*EXERCISE PROMPT*. Throughout the material, count the lines with the word "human" in them, and answer with only the figure.

*RECORDS FOR THE EXERCISE*.
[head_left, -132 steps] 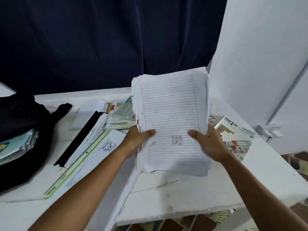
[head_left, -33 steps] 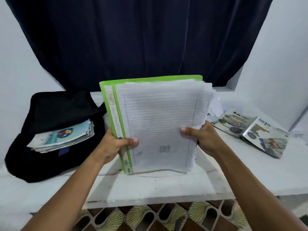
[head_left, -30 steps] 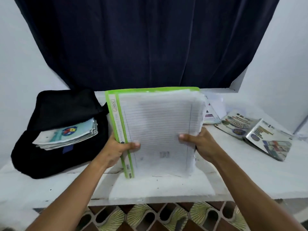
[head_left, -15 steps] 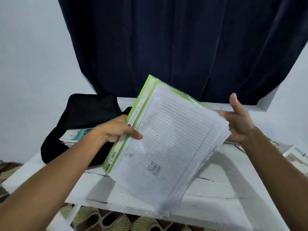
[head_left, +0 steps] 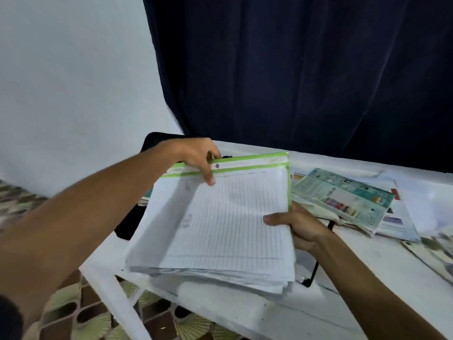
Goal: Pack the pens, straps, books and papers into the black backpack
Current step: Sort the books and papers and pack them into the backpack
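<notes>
A dark blue curtain [head_left: 306, 69] fills the far side, hanging behind a white table [head_left: 343, 303]. On the table's far left lies the black backpack [head_left: 127, 224], mostly hidden behind the left arm and the papers. The thick stack of lined papers [head_left: 220, 224], backed by a green folder [head_left: 250, 161], is held nearly flat above the table's left part, just right of and partly over the backpack. At the right, open books [head_left: 343, 200] lie spread on the table, and a thin black strap [head_left: 315, 268] shows near the stack's right edge. The left hand [head_left: 196, 155] grips the folder's far edge, fingers curled over it. The right hand [head_left: 296, 225] clamps the stack's right edge, thumb on top; its fingers underneath are hidden, probably supporting the stack.
</notes>
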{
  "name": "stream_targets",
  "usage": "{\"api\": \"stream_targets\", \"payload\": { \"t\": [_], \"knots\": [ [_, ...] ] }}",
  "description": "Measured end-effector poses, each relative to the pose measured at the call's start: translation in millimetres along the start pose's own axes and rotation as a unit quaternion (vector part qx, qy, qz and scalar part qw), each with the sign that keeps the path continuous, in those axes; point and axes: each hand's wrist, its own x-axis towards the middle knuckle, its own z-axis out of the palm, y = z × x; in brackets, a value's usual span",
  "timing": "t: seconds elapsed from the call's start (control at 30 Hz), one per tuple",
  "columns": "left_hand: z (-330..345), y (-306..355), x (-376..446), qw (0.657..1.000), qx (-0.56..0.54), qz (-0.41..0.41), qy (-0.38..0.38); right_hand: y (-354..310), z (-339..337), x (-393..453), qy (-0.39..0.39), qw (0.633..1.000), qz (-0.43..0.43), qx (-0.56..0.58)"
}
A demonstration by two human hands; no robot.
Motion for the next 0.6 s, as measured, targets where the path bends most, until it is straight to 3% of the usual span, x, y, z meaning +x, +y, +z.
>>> {"api": "stream_targets", "payload": {
  "t": [0.07,0.1,0.17,0.23,0.27,0.3,0.37,0.4,0.5,0.6],
  "knots": [
    [6.7,-20.9,-14.2,0.984,-0.046,0.011,0.169,15.2,-0.3,9.7,0.024,0.998,-0.004,0.058],
    [16.4,-36.5,-24.5,0.955,-0.104,0.014,0.278,21.8,-0.6,14.3,0.038,0.996,-0.004,0.082],
    [50.7,-64.9,-47.6,0.851,-0.194,-0.017,0.489,32.3,-3.2,20.4,0.054,0.991,-0.010,0.125],
    [98.7,-88.3,-62.5,0.754,-0.275,-0.090,0.590,42.0,-3.4,24.9,0.077,0.985,-0.012,0.152],
    [122.2,-93.8,-65.8,0.703,-0.371,-0.137,0.591,47.5,-2.3,26.9,0.097,0.982,-0.011,0.164],
    [146.0,-95.3,-65.8,0.630,-0.496,-0.176,0.570,54.2,-1.4,29.0,0.112,0.977,-0.015,0.178],
    [184.1,-78.2,-66.1,0.493,-0.703,-0.211,0.467,68.3,5.6,32.1,0.119,0.970,-0.024,0.211],
    [194.9,-62.7,-66.3,0.457,-0.770,-0.202,0.397,74.8,11.5,33.2,0.116,0.967,-0.030,0.225],
    [204.9,-22.8,-61.1,0.416,-0.867,-0.130,0.243,93.5,30.3,34.0,0.145,0.960,-0.044,0.235],
    [202.9,-14.9,-51.7,0.449,-0.858,-0.090,0.233,103.2,46.4,33.9,0.165,0.958,-0.068,0.224]
  ]
}}
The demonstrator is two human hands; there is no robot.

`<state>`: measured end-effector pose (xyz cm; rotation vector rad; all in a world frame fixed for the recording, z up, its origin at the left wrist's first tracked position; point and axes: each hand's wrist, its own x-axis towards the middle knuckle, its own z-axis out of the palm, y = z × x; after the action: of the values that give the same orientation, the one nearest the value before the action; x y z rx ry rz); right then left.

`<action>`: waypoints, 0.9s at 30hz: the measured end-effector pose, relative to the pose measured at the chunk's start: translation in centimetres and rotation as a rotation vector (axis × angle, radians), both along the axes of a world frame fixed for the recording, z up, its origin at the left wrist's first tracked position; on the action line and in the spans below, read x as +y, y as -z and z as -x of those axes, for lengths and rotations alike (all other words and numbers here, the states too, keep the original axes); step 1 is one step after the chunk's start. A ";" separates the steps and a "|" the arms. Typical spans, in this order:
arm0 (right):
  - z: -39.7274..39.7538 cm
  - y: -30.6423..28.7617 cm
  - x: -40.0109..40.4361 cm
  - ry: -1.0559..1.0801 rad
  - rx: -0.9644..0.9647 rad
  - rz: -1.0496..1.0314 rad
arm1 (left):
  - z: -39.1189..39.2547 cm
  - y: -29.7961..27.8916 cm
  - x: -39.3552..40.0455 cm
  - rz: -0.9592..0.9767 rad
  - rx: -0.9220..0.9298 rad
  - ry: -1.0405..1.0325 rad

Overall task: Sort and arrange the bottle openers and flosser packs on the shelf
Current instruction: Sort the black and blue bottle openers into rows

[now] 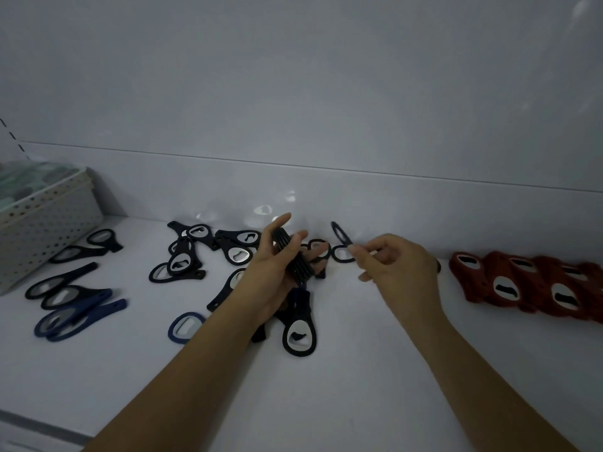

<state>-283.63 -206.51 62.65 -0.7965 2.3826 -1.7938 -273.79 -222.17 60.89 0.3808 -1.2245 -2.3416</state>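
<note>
Two bare hands work above the middle of the white shelf, near its back edge. The left hand grips a stack of black plastic bottle openers on edge, fingers and thumb curled round it. The right hand pinches the handle of a single black bottle opener between thumb and fingertips, holding it clear of the shelf just beside the stack.

Loose black bottle openers with oval metal inserts lie scattered under and to the left of the hands, some overlapping. One more black opener lies flat below the left wrist, and a blue-rimmed opener lies just left of the forearm. Toward the left edge, dark blue and black openers lie in a loose cluster. At the right edge, red bottle openers lie overlapped in a row.

At the back left corner stands a white perforated plastic basket holding pale green packs, too blurred to identify.
</note>
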 end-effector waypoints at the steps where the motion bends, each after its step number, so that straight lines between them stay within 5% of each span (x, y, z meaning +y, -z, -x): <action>1: -0.8 0.1 -0.3 -0.024 0.029 0.004 | 0.1 0.0 0.2 -0.026 0.006 0.030; 7: -2.7 1.5 -1.8 -0.141 0.226 -0.045 | 0.1 0.0 0.4 0.051 -0.047 0.064; 11: -3.3 1.3 -1.2 -0.096 0.168 -0.108 | 0.1 0.1 -0.4 0.124 -0.073 -0.098; 17: -4.9 2.0 -1.7 -0.225 0.262 -0.688 | -0.6 -0.2 -2.2 0.086 -0.084 -0.283; 27: -2.1 0.8 -0.5 -0.162 -0.168 -0.280 | -0.9 -0.7 -1.8 -0.173 0.023 -0.100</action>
<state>-281.51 -207.05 61.82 -0.7471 2.3153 -1.3704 -272.85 -223.94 61.58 0.4605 -0.9717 -2.3655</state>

*TASK SOLUTION*. 2